◆ INSTRUCTIONS FOR THE TASK ◆
Everything from the line containing "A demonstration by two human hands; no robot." to the end of the material, both ends included, should be repeated exactly; please give only those lines.

◆ DATA BELOW ◆

========================================================================

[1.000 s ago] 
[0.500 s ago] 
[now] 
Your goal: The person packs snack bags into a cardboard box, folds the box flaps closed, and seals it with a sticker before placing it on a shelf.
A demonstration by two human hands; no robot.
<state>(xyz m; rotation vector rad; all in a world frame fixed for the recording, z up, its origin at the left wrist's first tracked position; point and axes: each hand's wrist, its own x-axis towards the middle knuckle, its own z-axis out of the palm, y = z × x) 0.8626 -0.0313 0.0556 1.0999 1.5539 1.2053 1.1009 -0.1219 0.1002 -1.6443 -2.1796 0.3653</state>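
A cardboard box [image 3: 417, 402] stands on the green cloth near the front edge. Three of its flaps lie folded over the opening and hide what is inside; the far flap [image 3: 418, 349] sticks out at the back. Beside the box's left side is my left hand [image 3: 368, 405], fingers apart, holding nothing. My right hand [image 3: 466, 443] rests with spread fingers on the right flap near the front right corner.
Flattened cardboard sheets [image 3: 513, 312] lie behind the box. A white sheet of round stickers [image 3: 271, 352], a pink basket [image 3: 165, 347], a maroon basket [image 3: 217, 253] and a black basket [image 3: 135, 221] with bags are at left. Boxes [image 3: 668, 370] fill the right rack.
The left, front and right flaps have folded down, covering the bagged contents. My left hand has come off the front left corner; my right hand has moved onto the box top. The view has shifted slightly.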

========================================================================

◆ RESPONSE FOR THIS EXERCISE ◆
A demonstration by two human hands; no robot.
<state>(xyz m; rotation vector rad; all in a world frame fixed for the recording, z up, its origin at the left wrist's first tracked position; point and axes: each hand's wrist, its own x-axis towards the middle knuckle, its own z-axis out of the palm, y = z × x) 0.8626 -0.0313 0.0556 1.0999 1.5539 1.2053 1.1009 -0.1219 0.1002 -1.6443 -2.1796 0.3653</state>
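A cardboard box [image 3: 417, 402] stands on the green cloth near the front edge. Three of its flaps lie folded over the opening and hide what is inside; the far flap [image 3: 418, 349] sticks out at the back. Beside the box's left side is my left hand [image 3: 368, 405], fingers apart, holding nothing. My right hand [image 3: 466, 443] rests with spread fingers on the right flap near the front right corner.
Flattened cardboard sheets [image 3: 513, 312] lie behind the box. A white sheet of round stickers [image 3: 271, 352], a pink basket [image 3: 165, 347], a maroon basket [image 3: 217, 253] and a black basket [image 3: 135, 221] with bags are at left. Boxes [image 3: 668, 370] fill the right rack.
The left, front and right flaps have folded down, covering the bagged contents. My left hand has come off the front left corner; my right hand has moved onto the box top. The view has shifted slightly.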

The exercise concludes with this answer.